Problem to solve: Going down the data below, set down exactly the line with "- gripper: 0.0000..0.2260" and each line after it through the line with "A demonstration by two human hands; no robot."; no other lines.

▼

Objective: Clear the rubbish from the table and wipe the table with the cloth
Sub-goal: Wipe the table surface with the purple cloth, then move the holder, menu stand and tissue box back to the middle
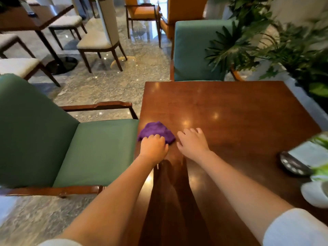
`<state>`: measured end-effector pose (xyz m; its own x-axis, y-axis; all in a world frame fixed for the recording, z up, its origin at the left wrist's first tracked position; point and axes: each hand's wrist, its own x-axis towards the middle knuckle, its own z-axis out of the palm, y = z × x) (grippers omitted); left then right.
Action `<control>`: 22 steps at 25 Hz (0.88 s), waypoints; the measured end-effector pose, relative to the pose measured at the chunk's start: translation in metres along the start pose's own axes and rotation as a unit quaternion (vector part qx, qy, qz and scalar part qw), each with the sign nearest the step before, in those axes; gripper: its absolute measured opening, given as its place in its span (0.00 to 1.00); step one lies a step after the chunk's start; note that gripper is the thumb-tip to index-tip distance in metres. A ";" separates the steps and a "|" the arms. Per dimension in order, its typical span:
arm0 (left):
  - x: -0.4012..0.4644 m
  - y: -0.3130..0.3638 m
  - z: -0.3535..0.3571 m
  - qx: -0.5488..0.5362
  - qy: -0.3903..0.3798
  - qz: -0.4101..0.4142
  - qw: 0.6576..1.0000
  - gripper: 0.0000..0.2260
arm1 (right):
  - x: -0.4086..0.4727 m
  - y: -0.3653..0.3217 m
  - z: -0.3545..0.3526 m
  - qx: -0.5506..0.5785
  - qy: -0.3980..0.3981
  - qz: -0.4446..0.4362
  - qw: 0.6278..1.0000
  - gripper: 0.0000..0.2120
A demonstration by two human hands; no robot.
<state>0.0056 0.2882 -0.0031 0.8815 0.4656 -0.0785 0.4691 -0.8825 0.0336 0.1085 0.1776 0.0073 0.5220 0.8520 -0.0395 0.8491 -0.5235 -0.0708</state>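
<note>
Table: we see a dark, glossy brown wooden top filling the right half of the view, with ceiling lights reflected in it and the shadows of both arms lying along its near part.
Near armchair: a green-cushioned chair with a wooden frame stands at the table's left edge, its seat just beside that edge.
Far armchair: a second green chair stands at the table's far edge, its back towards us.
Plants: leafy green plants crowd the far right, beyond the table's right corner.
Tray: a dark, shiny tray lies at the table's right edge with pale paper on it; we cannot tell what the paper is, since that part is blurred.
White dish: a white rounded vessel stands near the right edge, nearer to us than the tray and cut off by the frame.
Left hand: we see it palm down with fingers curled over the cloth's near side, pressing it onto the table.
Right hand: it lies flat on the bare wood with fingers spread wide, holding nothing, just right of the cloth.
Cloth: a bunched purple cloth lies on the table at its left edge, under the left hand's fingers.
</note>
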 end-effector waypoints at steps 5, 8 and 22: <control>-0.036 0.060 -0.003 -0.019 0.048 0.057 0.997 0.15 | -0.085 0.022 -0.009 0.010 0.005 0.109 0.994 0.13; -0.049 0.100 -0.004 -0.039 0.066 0.102 0.992 0.15 | -0.127 0.047 -0.012 0.010 0.028 0.145 0.989 0.13; -0.058 0.337 0.054 -0.100 0.110 0.050 0.988 0.22 | -0.269 0.275 -0.026 -0.072 0.128 0.194 0.970 0.16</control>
<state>0.1098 -0.0402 -0.0415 0.9034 0.4003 0.1537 0.3617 -0.9039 0.2283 0.2042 -0.1956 0.0239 0.7923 0.5714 0.2140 0.5770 -0.8157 0.0414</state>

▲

Written answer:
  - gripper: 0.0000..0.2260
arm1 (right):
  - x: -0.4086..0.4727 m
  - y: -0.3653..0.3217 m
  - z: -0.3545..0.3526 m
  - qx: -0.5506..0.5785
  - qy: -0.3980..0.3981
  - qz: -0.4446..0.4362
  - qw: 0.6278..1.0000
  - gripper: 0.0000..0.2120
A demonstration by two human hands; no robot.

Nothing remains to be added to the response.